──────── RECORDED DATA
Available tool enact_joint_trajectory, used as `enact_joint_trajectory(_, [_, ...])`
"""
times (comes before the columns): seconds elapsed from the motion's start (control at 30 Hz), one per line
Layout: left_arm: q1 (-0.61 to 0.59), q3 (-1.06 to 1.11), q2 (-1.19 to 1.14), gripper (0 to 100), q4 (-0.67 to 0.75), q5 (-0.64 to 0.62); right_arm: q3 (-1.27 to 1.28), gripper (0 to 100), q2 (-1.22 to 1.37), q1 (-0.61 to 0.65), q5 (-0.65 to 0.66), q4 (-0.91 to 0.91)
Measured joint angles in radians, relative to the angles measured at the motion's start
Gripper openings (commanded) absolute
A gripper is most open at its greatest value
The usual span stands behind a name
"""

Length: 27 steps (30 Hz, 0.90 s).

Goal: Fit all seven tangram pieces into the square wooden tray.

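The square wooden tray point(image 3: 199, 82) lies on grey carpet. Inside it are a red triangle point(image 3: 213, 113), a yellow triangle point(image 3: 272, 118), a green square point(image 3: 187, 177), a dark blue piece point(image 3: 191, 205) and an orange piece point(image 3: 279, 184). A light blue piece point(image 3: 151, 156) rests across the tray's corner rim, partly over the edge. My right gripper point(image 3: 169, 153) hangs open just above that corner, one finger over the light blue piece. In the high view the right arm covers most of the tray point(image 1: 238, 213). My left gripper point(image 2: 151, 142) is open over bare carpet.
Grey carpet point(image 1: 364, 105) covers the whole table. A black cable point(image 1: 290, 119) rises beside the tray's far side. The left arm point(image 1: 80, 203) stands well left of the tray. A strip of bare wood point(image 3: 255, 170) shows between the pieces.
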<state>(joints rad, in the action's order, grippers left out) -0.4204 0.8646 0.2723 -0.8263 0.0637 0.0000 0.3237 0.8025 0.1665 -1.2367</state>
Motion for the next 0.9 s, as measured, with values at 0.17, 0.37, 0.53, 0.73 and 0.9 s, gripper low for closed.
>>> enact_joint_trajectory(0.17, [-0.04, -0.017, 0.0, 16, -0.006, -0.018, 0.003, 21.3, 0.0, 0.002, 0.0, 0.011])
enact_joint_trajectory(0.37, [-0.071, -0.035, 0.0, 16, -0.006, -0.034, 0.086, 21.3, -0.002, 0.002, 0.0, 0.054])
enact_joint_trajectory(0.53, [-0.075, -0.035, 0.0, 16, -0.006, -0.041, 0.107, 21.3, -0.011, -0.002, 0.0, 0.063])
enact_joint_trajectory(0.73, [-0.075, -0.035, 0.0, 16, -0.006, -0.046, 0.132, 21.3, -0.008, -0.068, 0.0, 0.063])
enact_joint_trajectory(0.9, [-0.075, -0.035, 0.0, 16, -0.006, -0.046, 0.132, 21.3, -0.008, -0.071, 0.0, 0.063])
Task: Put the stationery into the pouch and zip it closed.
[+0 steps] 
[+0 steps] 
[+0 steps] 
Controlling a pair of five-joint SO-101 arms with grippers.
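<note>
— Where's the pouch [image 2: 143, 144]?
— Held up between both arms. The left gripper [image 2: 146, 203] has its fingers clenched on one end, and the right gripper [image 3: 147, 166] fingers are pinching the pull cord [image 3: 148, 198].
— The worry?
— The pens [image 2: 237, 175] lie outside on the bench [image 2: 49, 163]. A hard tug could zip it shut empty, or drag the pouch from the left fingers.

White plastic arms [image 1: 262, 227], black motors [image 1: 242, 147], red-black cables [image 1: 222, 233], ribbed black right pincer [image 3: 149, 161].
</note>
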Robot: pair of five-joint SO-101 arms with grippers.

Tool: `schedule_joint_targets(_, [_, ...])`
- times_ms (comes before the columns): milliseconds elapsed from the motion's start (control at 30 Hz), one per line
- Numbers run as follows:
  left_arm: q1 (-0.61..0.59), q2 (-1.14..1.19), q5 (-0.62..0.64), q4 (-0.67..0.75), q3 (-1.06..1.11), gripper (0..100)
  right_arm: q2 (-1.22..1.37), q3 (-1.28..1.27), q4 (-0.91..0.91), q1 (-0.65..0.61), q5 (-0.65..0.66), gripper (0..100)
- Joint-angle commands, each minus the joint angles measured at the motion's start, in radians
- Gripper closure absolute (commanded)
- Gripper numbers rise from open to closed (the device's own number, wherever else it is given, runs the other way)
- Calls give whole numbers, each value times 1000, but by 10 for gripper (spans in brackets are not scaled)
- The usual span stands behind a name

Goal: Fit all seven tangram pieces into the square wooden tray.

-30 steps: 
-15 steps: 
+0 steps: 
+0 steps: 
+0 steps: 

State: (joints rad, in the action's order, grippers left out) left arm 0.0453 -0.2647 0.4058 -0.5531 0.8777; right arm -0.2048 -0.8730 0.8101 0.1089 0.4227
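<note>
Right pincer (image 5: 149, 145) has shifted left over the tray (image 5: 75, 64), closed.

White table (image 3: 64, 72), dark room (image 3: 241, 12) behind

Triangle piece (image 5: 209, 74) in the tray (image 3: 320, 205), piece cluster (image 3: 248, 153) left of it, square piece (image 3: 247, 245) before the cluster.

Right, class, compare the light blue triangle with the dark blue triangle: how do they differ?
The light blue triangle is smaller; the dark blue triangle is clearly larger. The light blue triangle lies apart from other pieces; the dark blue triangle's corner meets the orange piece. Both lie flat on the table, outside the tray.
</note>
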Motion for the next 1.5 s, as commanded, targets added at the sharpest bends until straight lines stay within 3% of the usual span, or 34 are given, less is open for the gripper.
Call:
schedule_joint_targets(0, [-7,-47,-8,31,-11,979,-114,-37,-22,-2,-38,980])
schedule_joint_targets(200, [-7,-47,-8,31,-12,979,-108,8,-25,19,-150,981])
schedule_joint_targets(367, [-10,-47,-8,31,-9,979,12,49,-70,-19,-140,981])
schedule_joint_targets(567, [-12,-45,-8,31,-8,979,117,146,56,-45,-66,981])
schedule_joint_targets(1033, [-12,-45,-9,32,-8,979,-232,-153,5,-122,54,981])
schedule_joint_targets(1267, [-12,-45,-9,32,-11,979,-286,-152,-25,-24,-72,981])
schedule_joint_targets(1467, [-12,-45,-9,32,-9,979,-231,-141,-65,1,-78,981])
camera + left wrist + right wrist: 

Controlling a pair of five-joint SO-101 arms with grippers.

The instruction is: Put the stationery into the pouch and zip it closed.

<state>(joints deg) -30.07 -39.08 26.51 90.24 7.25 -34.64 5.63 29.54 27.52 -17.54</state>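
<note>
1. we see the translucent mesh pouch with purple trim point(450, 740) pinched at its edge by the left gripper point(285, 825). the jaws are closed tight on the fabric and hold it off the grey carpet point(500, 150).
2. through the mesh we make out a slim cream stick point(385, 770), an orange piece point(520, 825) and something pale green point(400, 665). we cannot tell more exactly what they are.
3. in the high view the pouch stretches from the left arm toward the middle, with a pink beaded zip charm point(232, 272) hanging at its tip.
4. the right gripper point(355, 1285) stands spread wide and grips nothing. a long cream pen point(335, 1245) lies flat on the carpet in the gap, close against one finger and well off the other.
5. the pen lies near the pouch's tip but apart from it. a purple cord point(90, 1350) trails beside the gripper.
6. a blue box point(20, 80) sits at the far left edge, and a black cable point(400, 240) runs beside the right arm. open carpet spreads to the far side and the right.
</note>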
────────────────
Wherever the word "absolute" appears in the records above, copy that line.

Gripper openings (commanded) absolute
- Gripper closure absolute (commanded)

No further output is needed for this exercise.